2. Section 31 of the Land and Conveyancing Law Reform Act 2009 confers a discretion on the court to make orders affecting land which is in co-ownership. The orders which may be made under the section include the following:
(a) an order for partition of the land amongst the co-owners,
(b) an order for the taking of an account of incumbrances, if any, affecting the land and the making of inquiries as to the respective priorities of any such incumbrances,
(c) an order for sale of the land and distribution of the proceeds of sale as the court directs,
(d) an order directing that accounting adjustments be made as between the co-owners,
(e) an order dispensing with consent to severance of a joint tenancy as required by Section 30 where such consent is being unreasonably withheld,
(f) such other order relating to the land as appears to the court to be just and equitable in the circumstances of the case.

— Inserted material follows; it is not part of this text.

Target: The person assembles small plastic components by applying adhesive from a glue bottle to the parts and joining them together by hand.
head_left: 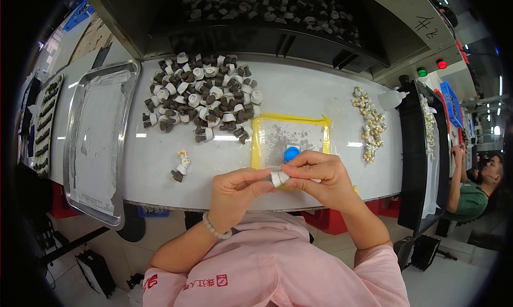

3. An application for an order under the section may be made by any person having an estate or interest in land which is co-owned (whether at law or in equity). A "person having an estate or interest in land" is defined for the purposes of the section as including a mortgagee or other secured creditor, a judgment mortgagee or a trustee.
5. The making of an order for sale adversely affects the property rights of the non-debtor co-owner. Whereas the non-debtor co-owner will be entitled to receive their share of the sale proceeds, their ability to deal with their property as they would have wished will have been interfered with. The sale of the property will have been foisted upon them. Moreover, in certain circumstances, a non-debtor co-owner may be rendered homeless if the property to be sold is their family home and if there will be insufficient funds remaining from the sale proceeds to allow them to obtain alternative accommodation.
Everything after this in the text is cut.